# Isolation Forest

We want to follow a completely different approach, and see if we can treat _True_ samples as outliers/novelties, by applying an unsupervised ensamble approach (the Isolation Forest).

In [12]:
import numpy as np
from sklearn.ensemble import IsolationForest
from sklearn.metrics import recall_score, f1_score, balanced_accuracy_score
from preprocessing import load_dataset, split_train_test_validation, interactions
from utilities import print_log, print_full

First, we import the dataset and we split it.

In [13]:
test_size = 0.1        # the ratio of the dataset we want to use as test set
val_size = 0.2         # the ratio of the dataset we want to use as validation set
stratify=True

# first, we load the dataset
X, y = load_dataset('./data/data.pkl')
# then, we split it
X_tr, y_tr, X_te, y_te, X_val, y_val = split_train_test_validation(X, y, test=test_size, val=val_size, stratify=stratify)

# generate the dataset version with interaction, with/without drop
X_tr_drop = interactions(X_tr, drop=True)
X_tr_int = interactions(X_tr, drop=False)

X_val_drop = interactions(X_val, drop=True)
X_val_int = interactions(X_val, drop=False)

Then, we create the Isolation Forest model.

In [14]:
if_model = IsolationForest()

## No interactions
First of all, we try to apply the model on the standard dataset (without interactions). We fit the model on the training set, and then we apply it to the validation set.

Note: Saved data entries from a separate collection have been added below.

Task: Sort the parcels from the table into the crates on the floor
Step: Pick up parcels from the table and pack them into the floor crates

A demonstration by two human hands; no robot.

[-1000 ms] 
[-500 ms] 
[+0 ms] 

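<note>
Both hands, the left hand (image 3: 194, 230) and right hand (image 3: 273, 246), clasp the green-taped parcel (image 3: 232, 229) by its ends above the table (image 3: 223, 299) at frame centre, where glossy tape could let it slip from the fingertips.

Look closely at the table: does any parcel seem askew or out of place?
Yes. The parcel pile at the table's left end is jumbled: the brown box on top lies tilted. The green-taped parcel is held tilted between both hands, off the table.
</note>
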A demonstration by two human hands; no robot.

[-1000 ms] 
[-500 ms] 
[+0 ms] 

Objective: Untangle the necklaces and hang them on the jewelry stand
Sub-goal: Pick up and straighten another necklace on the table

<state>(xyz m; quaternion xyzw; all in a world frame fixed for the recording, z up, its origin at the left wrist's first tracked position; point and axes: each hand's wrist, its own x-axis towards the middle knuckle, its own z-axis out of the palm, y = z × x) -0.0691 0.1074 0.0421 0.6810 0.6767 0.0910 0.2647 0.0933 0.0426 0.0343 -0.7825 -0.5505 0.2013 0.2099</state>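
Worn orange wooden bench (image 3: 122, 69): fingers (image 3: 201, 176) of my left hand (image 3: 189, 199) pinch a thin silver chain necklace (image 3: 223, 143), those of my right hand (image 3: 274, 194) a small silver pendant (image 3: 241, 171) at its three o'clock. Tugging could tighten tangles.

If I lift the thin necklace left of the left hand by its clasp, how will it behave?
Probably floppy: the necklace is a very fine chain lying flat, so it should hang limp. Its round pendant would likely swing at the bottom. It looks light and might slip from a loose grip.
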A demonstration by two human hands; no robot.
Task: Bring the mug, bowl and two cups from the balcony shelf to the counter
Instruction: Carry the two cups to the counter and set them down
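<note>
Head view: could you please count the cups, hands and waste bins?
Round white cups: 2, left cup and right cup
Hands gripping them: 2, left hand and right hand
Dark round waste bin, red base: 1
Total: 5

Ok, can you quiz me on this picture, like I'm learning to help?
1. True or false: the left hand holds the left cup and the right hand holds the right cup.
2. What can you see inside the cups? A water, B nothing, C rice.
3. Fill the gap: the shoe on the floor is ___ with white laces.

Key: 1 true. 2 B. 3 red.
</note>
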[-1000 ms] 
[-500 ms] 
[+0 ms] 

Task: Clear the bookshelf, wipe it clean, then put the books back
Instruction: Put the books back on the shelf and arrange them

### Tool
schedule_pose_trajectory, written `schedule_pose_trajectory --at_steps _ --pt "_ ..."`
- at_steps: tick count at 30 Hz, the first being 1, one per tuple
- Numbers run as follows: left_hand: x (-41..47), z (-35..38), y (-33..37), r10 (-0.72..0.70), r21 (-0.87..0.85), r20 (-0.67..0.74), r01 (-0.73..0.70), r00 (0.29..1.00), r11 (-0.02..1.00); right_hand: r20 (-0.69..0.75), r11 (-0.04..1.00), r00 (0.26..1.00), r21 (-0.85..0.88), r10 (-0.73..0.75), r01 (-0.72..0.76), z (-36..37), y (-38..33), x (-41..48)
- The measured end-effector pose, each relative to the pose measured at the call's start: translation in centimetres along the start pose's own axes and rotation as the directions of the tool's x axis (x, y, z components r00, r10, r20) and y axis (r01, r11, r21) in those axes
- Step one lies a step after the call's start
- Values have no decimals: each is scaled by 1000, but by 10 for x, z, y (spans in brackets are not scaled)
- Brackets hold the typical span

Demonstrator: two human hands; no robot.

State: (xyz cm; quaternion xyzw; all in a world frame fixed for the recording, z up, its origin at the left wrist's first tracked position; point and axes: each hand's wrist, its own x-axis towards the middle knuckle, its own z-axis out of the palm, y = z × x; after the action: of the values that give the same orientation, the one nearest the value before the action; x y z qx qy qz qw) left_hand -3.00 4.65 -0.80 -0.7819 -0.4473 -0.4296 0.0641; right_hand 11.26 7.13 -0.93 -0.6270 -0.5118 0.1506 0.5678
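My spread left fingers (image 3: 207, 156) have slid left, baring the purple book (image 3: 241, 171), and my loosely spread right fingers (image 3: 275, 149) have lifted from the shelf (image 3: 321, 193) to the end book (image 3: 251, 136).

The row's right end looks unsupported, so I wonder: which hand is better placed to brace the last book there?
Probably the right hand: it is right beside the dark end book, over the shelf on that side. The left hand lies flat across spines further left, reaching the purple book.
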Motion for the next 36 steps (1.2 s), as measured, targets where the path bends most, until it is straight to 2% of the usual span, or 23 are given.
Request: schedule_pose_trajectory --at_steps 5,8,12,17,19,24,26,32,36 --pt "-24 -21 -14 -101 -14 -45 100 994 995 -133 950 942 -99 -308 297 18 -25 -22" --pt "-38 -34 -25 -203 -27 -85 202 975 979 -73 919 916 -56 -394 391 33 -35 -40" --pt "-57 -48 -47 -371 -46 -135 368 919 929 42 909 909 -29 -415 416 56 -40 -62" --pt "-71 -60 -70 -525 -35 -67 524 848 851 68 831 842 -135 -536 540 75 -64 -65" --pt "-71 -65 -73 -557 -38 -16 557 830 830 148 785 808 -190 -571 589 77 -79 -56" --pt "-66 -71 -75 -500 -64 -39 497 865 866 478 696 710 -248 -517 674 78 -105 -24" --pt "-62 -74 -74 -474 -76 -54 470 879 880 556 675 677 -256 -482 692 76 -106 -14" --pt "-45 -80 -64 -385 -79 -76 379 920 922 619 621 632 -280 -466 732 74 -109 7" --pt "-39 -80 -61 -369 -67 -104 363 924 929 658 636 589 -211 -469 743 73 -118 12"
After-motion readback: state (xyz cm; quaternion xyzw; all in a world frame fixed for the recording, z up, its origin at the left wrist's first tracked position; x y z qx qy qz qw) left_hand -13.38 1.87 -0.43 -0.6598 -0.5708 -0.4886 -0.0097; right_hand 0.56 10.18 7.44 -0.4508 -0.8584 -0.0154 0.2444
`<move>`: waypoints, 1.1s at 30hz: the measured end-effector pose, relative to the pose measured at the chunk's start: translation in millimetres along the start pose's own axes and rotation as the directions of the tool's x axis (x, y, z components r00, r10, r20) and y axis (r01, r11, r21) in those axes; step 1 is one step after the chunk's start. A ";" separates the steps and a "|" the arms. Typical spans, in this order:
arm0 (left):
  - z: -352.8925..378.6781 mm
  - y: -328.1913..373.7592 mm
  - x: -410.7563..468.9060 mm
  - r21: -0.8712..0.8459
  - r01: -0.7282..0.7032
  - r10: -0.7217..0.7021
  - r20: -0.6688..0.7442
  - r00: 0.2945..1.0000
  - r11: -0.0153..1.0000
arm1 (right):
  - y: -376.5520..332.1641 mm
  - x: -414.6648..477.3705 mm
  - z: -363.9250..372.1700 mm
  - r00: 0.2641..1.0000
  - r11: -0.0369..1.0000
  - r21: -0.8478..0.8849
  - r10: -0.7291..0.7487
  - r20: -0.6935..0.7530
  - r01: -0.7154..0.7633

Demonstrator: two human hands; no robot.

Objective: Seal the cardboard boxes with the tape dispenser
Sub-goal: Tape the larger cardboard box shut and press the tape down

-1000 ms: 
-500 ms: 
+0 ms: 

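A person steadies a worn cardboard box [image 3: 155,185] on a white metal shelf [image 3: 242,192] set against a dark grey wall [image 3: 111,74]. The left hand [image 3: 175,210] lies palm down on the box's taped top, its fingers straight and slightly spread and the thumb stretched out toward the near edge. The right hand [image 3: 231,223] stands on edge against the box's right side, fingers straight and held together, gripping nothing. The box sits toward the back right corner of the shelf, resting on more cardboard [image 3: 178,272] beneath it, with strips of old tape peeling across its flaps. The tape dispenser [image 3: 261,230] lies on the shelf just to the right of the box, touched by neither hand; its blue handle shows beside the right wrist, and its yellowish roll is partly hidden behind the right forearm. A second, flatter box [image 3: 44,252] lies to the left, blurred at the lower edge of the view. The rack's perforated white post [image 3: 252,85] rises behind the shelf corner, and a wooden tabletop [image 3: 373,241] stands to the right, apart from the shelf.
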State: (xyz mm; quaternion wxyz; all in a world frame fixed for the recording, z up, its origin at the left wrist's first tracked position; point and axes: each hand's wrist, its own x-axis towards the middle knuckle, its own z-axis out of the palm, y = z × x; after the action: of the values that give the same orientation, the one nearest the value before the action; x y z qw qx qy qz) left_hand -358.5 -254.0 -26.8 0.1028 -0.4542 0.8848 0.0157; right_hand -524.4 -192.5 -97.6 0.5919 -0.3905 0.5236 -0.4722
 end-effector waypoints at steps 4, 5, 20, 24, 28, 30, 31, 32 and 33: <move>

If the predicted result is **+1**, then it is an _inlier_, meaning it should be labeled as 0. Otherwise, if the result is **-1**, it is an _outlier_, therefore it should be labeled as 1.

In [15]:
# fit the model
if_fit = if_model.fit(X_tr)
# predict if it is an inlier
is_inlier = np.array(if_fit.predict(X_val))
# map the result as follows
#   inlier (+1) -> 0
#   outlier (-1) -> 1
y_pred = (1-is_inlier)/2
# compute metrics
res = {
    'best_recall': recall_score(y_val, y_pred),
    'best_balanced_accuracy': balanced_accuracy_score(y_val, y_pred),
    'best_f1': f1_score(y_val, y_pred),
}
# print results
print_log(res, is_grid=False)

-----------------------------------------
Recall : 0.0
Balanced accuracy: 0.4974905897114178
f1: 0.0


## Interactions, no drop

In [16]:
# fit the model
if_fit = if_model.fit(X_tr_int)
# predict if it is an inlier
is_inlier = np.array(if_fit.predict(X_val_int))
# map the result as follows
#   inlier (+1) -> 0
#   outlier (-1) -> 1
y_pred = (1-is_inlier)/2
# compute metrics
res = {
    'best_recall': recall_score(y_val, y_pred),
    'best_balanced_accuracy': balanced_accuracy_score(y_val, y_pred),
    'best_f1': f1_score(y_val, y_pred),
}
# print results
print_log(res, is_grid=False)

-----------------------------------------
Recall : 0.006802721088435374
Balanced accuracy: 0.501519302827781
f1: 0.01324503311258278


## Interactions, drop

In [17]:
# fit the model
if_fit = if_model.fit(X_tr_drop)
# predict if it is an inlier
is_inlier = np.array(if_fit.predict(X_val_drop))
# map the result as follows
#   inlier (+1) -> 0
#   outlier (-1) -> 1
y_pred = (1-is_inlier)/2
# compute metrics
res = {
    'best_recall': recall_score(y_val, y_pred),
    'best_balanced_accuracy': balanced_accuracy_score(y_val, y_pred),
    'best_f1': f1_score(y_val, y_pred),
}
# print results
print_log(res, is_grid=False)

-----------------------------------------
Recall : 0.034013605442176874
Balanced accuracy: 0.5075965141389053
f1: 0.05988023952095809